Health Partners Plans
- Company type: Medicaid Medicare CHIP
- Industry: Healthcare
- Founded: 1984
- Headquarters: Pennsylvania
- Key people: Denise Croce (President and CEO)
- Number of employees: 900+
- Parent: Jefferson Health
- Website: www.healthpartnersplans.com

= Health Partners Plans =

Health Partners Plans (HPP) is a non-profit hospital-owned health maintenance organization which provides Medicaid and Medicare to central and southeastern Pennsylvania residents. Health Partners Plans has over 262,000 members throughout Pennsylvania and provides healthcare to low income residents in the counties of Bucks, Chester, Delaware, Lancaster, Lehigh, Montgomery, Northampton and Philadelphia.

==History==
Health Partners Plans was founded in 1984 and is one of the few hospital-owned health maintenance organizations.

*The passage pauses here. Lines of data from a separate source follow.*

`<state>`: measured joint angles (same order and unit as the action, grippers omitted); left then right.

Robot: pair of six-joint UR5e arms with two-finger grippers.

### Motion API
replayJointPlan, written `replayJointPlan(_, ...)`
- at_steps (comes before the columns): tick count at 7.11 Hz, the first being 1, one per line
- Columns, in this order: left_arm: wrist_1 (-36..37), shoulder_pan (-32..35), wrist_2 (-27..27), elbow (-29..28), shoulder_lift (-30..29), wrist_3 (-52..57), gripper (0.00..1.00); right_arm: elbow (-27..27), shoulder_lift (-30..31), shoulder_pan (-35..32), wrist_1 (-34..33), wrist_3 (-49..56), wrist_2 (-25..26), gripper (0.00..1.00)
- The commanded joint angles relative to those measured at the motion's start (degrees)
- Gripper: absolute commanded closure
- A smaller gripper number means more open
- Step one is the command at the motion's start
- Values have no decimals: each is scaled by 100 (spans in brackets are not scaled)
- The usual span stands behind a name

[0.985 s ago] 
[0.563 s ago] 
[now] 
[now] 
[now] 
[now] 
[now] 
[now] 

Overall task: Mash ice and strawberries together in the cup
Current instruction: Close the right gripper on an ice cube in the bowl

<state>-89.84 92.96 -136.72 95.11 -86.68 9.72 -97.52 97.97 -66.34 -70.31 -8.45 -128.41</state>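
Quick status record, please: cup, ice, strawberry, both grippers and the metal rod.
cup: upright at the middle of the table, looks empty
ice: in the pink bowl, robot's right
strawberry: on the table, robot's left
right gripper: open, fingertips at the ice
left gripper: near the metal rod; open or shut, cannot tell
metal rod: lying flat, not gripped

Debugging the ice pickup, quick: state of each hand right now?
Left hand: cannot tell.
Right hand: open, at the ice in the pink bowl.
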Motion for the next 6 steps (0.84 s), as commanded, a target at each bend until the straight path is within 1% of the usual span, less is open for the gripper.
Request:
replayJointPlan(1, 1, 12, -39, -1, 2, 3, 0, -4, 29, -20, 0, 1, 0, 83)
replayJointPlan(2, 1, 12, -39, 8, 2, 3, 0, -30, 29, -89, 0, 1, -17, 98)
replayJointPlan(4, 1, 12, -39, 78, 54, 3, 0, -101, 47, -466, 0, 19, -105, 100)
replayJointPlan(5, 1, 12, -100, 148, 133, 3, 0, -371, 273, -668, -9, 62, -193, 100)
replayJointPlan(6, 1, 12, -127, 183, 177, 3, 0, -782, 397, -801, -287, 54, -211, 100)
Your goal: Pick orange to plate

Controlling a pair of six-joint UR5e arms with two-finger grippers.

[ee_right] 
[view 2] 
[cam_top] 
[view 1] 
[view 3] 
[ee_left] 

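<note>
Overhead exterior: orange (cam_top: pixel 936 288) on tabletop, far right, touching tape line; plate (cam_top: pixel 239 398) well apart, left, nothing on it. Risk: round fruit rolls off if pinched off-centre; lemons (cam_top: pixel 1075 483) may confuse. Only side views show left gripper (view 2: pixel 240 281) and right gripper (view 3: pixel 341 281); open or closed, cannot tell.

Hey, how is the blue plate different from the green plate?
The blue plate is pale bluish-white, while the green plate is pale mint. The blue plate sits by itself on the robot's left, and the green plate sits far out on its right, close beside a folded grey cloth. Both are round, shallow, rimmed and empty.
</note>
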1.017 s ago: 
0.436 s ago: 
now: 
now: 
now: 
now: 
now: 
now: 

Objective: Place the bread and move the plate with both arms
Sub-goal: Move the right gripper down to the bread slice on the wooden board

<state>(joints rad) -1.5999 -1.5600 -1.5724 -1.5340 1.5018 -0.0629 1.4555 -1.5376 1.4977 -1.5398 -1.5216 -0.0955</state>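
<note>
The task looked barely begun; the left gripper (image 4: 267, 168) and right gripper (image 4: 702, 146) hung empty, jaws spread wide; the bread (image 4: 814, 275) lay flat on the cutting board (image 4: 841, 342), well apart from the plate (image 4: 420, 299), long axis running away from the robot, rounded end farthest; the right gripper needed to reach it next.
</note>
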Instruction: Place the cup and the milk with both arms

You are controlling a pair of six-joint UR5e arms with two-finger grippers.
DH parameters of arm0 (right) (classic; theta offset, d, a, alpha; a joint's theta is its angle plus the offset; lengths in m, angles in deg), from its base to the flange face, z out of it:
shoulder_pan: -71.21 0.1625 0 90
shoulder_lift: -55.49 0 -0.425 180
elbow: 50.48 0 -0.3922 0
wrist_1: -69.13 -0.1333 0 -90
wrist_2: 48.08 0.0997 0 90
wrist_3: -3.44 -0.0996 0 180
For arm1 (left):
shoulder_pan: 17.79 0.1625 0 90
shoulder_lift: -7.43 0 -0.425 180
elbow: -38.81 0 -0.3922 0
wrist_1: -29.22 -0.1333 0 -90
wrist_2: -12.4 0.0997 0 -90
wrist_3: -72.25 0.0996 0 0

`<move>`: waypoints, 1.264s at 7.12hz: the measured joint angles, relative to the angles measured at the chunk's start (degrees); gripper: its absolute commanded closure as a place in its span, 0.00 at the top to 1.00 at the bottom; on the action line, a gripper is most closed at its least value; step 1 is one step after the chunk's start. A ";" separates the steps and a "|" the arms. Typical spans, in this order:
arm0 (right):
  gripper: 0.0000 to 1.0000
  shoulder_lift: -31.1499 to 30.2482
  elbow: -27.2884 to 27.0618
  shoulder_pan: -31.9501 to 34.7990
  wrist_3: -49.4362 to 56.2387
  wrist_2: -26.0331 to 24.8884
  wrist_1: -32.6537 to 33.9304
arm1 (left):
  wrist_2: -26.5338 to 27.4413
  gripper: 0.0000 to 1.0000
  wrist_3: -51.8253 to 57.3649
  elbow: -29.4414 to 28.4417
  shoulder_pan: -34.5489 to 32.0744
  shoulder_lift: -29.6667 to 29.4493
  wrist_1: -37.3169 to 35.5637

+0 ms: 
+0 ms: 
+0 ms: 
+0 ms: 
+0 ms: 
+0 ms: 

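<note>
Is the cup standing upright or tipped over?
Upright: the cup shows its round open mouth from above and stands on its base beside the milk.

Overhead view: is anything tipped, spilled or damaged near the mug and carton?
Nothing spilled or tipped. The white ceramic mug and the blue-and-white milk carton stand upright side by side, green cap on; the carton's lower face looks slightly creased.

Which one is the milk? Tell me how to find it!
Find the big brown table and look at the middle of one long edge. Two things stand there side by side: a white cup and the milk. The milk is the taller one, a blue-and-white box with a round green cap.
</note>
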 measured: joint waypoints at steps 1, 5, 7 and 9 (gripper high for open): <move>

The organization had been owned jointly by Jefferson Health, Einstein Healthcare Network and Temple University Health System, but Jefferson Health became the sole owner of Health Partners Plans in November 2021.

In 2019, Health Partners Plans CEO, Bill George, retired as CEO and was replaced by Denise Croce. George joined the company in 1991 as CFO and became CEO in 2006. HPP opened a new building, the Community Wellness Center, in West Philadelphia with the goal of "encouraging community members to take charge of their health". Health Partners Plans filed a lawsuit against Reading Health Partners LLC that year.

In 2019, Health Partners Plans began offering a medically tailored meal delivery program which improved both the outcome and lowered the cost of supporting clients with chronic disease.